New insights into pancreatic cancer-induced paraneoplastic diabetes

Raghuwansh P Sah, Sajan Jiv Singh Nagpal, Debabrata Mukhopadhyay, Suresh T Chari, Raghuwansh P Sah, Sajan Jiv Singh Nagpal, Debabrata Mukhopadhyay, Suresh T Chari

Abstract

Up to 85% of patients with pancreatic cancer have diabetes or hyperglycaemia, which frequently manifests as early as 2-3 years before a diagnosis of pancreatic cancer. Conversely, patients with new-onset diabetes have a 5-8-fold increased risk of being diagnosed with pancreatic cancer within 1-3 years of developing diabetes. Emerging evidence now indicates that pancreatic cancer causes diabetes. As in type 2 diabetes, β-cell dysfunction and peripheral insulin resistance are seen in pancreatic cancer-induced diabetes.

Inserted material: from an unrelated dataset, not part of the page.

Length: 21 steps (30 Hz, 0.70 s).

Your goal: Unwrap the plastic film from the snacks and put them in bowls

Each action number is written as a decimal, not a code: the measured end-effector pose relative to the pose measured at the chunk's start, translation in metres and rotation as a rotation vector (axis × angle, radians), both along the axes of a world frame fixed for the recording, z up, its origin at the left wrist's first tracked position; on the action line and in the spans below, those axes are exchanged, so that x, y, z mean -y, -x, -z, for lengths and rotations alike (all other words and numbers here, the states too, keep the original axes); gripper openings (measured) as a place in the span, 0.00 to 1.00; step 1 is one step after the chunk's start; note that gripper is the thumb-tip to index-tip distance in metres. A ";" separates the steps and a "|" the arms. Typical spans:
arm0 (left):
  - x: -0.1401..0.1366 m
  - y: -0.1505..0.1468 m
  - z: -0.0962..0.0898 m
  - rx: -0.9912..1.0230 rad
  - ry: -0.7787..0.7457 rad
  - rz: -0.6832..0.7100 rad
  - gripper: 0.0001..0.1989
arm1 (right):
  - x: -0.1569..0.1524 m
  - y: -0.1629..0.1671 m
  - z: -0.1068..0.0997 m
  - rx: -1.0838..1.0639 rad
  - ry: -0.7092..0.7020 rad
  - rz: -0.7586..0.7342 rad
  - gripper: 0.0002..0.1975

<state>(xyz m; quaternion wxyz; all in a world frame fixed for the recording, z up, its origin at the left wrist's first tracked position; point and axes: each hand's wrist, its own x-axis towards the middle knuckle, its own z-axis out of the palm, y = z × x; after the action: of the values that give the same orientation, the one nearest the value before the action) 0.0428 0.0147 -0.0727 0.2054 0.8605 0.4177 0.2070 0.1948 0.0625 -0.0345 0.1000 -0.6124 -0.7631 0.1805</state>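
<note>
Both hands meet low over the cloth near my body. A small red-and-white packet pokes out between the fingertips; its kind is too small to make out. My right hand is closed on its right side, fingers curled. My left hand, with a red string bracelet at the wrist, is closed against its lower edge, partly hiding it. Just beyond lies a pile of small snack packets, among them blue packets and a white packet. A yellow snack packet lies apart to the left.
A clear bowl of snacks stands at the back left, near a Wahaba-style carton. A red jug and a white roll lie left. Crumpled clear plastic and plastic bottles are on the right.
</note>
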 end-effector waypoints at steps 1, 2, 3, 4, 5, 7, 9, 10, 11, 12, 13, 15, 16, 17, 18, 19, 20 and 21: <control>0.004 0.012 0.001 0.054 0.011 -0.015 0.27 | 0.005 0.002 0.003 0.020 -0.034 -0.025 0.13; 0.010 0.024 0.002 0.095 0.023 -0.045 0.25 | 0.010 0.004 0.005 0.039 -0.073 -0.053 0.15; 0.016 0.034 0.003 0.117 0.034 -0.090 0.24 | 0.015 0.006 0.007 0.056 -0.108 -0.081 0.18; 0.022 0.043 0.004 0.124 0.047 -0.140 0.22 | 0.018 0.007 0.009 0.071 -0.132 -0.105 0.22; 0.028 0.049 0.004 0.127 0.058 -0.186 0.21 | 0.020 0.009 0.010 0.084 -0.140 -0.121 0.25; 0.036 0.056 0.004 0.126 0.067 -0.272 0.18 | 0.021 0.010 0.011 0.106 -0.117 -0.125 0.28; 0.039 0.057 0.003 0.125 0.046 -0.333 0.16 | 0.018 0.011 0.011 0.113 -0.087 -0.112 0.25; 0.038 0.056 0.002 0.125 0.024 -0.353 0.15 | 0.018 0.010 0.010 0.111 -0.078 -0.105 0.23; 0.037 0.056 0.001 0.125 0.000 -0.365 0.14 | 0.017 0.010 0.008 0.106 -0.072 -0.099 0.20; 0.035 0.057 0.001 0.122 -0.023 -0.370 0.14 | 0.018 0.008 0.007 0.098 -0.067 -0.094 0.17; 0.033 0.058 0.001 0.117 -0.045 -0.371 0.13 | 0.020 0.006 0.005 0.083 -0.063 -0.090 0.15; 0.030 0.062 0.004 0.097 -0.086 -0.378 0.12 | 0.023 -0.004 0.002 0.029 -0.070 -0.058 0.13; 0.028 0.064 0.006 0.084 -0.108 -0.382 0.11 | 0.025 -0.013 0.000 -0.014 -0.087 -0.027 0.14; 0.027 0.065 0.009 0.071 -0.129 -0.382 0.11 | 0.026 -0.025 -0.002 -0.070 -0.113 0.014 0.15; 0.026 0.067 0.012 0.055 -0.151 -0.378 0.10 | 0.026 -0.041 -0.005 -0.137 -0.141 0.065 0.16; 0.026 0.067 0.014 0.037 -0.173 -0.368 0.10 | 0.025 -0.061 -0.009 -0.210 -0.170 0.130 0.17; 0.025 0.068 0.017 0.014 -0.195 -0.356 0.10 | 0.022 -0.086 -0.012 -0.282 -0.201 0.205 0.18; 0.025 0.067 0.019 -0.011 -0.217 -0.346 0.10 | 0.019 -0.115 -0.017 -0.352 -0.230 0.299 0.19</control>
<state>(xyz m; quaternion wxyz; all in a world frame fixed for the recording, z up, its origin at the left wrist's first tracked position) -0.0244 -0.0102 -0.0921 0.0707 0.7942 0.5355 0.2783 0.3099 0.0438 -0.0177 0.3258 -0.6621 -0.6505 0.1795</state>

However, unlike in patients with type 2 diabetes, glucose control worsens in patients with pancreatic cancer in the face of ongoing, often profound, weight loss. Diabetes and weight loss, which precede cachexia onset by several months, are paraneoplastic phenomena induced by pancreatic cancer. Although the pathogenesis of these pancreatic cancer-induced metabolic alterations is only beginning to be understood, these are likely mechanisms to promote the survival and growth of pancreatic cancer in a hostile and highly desmoplastic microenvironment. Interestingly, these metabolic changes could enable early diagnosis of pancreatic cancer, if they can be distinguished from the ones that occur in patients with type 2 diabetes. One such possible biomarker is adrenomedullin, which is a potential mediator of β-cell dysfunction in pancreatic cancer-induced diabetes.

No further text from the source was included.